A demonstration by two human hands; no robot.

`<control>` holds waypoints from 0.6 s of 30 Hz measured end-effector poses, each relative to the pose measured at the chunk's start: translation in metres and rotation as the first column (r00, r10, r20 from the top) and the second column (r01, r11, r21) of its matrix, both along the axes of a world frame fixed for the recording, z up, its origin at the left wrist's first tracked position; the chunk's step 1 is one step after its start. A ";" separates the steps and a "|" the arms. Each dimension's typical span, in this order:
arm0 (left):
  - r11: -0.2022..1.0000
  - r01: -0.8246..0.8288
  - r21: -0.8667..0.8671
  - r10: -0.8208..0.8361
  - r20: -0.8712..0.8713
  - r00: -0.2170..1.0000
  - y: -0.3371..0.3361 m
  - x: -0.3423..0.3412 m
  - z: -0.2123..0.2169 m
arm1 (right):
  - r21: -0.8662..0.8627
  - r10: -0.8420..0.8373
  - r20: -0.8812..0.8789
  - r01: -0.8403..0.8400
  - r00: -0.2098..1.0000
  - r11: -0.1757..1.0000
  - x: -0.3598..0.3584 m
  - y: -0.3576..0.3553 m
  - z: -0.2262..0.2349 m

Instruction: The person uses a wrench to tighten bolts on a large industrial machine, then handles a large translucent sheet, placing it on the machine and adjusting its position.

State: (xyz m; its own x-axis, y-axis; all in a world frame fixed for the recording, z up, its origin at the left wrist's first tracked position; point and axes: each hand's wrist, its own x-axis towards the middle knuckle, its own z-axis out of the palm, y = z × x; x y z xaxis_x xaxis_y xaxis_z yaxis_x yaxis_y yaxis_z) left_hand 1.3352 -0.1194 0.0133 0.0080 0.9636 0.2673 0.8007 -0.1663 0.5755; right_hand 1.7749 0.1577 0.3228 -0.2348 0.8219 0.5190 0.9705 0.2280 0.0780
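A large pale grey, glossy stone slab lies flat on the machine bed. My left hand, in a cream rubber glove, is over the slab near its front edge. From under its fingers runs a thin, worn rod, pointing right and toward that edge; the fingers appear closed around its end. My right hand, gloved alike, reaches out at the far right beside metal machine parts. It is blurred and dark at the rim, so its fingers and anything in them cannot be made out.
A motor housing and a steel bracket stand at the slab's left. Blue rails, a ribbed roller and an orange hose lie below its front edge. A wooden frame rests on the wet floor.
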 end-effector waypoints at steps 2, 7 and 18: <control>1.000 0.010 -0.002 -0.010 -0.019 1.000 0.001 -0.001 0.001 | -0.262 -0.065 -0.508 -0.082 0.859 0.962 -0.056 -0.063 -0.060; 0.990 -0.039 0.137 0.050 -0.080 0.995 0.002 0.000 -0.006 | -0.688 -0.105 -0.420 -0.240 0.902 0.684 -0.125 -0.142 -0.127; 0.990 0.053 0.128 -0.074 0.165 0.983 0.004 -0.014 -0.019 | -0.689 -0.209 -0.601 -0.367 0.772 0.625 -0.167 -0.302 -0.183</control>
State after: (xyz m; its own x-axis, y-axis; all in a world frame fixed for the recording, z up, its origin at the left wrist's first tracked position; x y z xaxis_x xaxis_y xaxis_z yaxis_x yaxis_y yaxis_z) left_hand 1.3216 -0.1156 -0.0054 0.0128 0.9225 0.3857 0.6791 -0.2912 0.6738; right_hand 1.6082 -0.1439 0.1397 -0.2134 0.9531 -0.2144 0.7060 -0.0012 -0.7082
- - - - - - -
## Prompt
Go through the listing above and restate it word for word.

## Expected answer
A demonstration by two human hands; no robot.

`<control>` holds waypoints from 0.6 s of 30 Hz measured end-effector poses, each relative to the pose measured at the chunk's start: translation in metres and rotation as the first column (r00, r10, r20 from the top) and the second column (r01, r11, r21) of its matrix, both along the axes of a world frame fixed for the recording, z up, its origin at the left wrist's first tracked position; the chunk's step 1 is one step after its start. A ";" separates the steps and a "|" the arms. Each dimension's typical span, in this order:
arm0 (left):
  - r11: -0.2022..1.0000
  - r01: -0.8246..0.8288
  - r21: -0.8667..0.8671
  - r10: -0.8208..0.8361
  - r20: -0.8712..0.8713
  - r00: -0.2170..1.0000
  - y: -0.3371..0.3361 m
  - x: -0.3423..0.3412 m
  - z: -0.2123..0.2169 m
arm1 (right):
  - r21: -0.8662..0.8627
  - r10: -0.8420..0.8373
  - r20: -0.8812..0.8789
  - r01: -0.8403..0.8400
  - r00: -0.2098..1.0000
  - r11: -0.1757..1.0000
  - x: -0.3598..0.3584 m
  - y: -0.3576..0.3553 m
  - z: -0.2262..0.2349 m

Instruction: The person uses a wrench to tighten bolts on a large industrial machine, then handles a large translucent sheet, placing it on the machine and adjusting its position.

State: (xyz m; its own x-axis, y-axis; all in a world frame fixed for the recording, z up, its origin at the left wrist's first tracked position; point and axes: each hand's wrist, its own x-axis towards the middle knuckle, its own z-axis out of the palm, y = z × x; x y z xaxis_x xaxis_y xaxis_z yaxis_x yaxis_y yaxis_z) left_hand 1.3352 -0.1194 0.0133 0.0080 0.9636 0.2673 0.8007 -0.1663 0.5755; right_hand 1.7749 0.1577 0.3228 -0.2348 0.8219 0.5190 0.9705 0.2280 0.0780
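A large pale grey, glossy stone slab lies flat on the machine bed. My left hand, in a cream rubber glove, is over the slab near its front edge. From under its fingers runs a thin, worn rod, pointing right and toward that edge; the fingers appear closed around its end. My right hand, gloved alike, reaches out at the far right beside metal machine parts. It is blurred and dark at the rim, so its fingers and anything in them cannot be made out.
A motor housing and a steel bracket stand at the slab's left. Blue rails, a ribbed roller and an orange hose lie below its front edge. A wooden frame rests on the wet floor.
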 end-effector waypoints at steps 2, 7 and 18: <control>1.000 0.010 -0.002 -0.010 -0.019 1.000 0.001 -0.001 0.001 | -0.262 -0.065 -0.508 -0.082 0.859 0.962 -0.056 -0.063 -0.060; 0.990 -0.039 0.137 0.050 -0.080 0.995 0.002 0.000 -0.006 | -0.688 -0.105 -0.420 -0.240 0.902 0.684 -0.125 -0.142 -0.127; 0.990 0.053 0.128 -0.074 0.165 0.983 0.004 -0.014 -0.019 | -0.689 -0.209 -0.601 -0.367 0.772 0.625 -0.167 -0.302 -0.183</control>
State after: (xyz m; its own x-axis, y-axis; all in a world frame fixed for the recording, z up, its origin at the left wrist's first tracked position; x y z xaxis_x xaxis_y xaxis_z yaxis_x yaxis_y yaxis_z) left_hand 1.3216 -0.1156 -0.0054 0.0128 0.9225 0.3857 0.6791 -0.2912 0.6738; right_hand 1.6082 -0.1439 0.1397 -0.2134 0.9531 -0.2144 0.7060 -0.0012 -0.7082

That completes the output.